Mpho was not alone - a chorus of agreement greeted her comments. "I always get shocked when I hear my friends - all well-educated people - say they would rather use the morning-after pill than the condom because they don't enjoy them," Goretta said.

"By the time you put on the condom it can be a passion killer," acknowledged Goretta, "but at what price?"

While condoms admittedly robbed people of a "heightened sense of closeness", there was no reason not to enjoy practising safer sex. "I enjoy sex but I don't want to be thinking about all the risks when I'm doing it. That's why I've learned how to put them on and even have my own," she added.


Apart from condoms, there is another way to curb the spread of HIV once people become sexually active: reducing casual sex and multiple sexual partnerships - the B in the ABC - which has so far been an afterthought.

"While most of the often polarised discussion surrounding AIDS prevention has focused on promoting abstinence or use of condoms, partner reduction has been the neglected middle child of the ABC approach," Daniel Halperin, prevention expert at the United States Agency for International Development, and his fellow researchers noted in the British Medical Journal (BMJ) in 2004.

The BMJ article went on to point out that in Zambia, HIV prevalence reportedly fell among urban young women during the 1990s.
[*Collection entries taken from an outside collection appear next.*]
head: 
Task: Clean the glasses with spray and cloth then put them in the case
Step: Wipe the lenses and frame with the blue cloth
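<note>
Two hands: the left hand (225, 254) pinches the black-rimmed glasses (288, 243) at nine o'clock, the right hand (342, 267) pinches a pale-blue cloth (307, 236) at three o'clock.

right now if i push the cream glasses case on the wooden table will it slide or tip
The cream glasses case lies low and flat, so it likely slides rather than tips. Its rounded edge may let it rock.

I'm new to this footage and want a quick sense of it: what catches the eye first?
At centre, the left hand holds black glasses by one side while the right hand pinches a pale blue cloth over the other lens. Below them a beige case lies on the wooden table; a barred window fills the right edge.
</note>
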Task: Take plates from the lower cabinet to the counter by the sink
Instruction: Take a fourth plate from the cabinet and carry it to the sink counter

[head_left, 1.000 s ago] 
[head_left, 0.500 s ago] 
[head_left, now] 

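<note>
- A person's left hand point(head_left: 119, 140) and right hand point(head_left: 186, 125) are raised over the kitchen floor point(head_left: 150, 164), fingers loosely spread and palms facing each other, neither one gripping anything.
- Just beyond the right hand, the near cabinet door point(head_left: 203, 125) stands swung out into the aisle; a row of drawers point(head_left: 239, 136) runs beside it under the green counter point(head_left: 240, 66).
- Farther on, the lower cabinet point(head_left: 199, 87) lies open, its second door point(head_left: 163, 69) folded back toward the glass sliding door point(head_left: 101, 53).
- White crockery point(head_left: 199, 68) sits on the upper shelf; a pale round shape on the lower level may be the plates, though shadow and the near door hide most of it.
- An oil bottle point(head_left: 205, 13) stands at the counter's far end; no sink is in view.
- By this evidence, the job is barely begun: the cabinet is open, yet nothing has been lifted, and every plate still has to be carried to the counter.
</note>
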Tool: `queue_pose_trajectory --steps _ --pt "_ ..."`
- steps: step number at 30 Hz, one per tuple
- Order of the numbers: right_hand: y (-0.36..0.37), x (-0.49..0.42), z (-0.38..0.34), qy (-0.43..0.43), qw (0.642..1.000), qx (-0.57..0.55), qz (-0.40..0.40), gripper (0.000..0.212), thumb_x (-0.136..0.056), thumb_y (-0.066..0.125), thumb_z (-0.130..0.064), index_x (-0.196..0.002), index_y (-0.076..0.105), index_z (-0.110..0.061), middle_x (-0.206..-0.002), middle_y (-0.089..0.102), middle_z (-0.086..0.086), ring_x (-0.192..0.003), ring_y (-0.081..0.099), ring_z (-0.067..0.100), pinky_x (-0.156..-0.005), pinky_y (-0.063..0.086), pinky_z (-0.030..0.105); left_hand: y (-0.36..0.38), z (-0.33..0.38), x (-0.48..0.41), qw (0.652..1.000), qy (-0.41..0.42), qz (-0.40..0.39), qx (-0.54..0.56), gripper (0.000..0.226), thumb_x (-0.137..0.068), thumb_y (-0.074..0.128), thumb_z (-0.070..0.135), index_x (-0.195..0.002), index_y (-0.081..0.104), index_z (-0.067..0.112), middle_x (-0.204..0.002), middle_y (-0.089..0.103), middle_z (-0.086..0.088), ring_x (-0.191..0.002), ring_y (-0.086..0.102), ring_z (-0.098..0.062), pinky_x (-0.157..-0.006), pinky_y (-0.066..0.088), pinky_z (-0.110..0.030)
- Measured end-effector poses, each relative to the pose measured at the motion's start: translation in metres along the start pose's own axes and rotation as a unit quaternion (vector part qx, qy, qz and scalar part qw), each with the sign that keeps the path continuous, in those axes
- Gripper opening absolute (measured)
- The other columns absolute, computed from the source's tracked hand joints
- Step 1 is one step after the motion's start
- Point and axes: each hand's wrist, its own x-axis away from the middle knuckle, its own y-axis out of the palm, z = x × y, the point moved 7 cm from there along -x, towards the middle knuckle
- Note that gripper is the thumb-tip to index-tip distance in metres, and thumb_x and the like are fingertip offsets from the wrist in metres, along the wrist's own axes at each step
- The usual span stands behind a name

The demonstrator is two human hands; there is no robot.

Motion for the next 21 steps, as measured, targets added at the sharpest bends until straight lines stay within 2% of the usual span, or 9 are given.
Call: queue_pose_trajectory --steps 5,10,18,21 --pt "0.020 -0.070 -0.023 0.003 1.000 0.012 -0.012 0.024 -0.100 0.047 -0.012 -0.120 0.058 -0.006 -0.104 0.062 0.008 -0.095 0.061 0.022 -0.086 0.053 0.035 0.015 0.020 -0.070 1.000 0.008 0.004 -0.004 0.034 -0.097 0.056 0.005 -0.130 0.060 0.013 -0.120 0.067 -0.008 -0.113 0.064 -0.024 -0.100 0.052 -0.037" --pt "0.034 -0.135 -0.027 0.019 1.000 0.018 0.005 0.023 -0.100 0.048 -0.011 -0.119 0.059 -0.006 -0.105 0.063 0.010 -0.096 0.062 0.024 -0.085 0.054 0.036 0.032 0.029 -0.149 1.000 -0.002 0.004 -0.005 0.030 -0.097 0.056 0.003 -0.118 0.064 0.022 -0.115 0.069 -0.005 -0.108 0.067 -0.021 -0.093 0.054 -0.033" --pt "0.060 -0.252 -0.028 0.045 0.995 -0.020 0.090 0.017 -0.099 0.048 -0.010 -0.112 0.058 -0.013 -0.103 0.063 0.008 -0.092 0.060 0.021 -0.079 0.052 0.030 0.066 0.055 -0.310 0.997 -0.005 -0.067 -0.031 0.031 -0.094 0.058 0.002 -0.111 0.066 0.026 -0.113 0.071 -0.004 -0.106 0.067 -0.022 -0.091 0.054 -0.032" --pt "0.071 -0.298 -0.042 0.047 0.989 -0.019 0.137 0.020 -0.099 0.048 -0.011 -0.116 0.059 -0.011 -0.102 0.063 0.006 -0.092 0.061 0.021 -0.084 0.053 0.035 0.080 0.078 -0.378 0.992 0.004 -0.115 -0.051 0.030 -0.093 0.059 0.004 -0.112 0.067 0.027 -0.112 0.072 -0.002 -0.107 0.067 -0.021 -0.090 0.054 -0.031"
At about that time, there was a large reduction in casual sex and having multiple sexual partners as a result of faith-based and other grassroots efforts to promote the delay of sexual debut among young people and monogamy for those who were sexually active.

However, Mpho and the rest of the partygoers were not entirely convinced. "I guess that's the ideal," she said, "but I'm not sure if that can work in real life."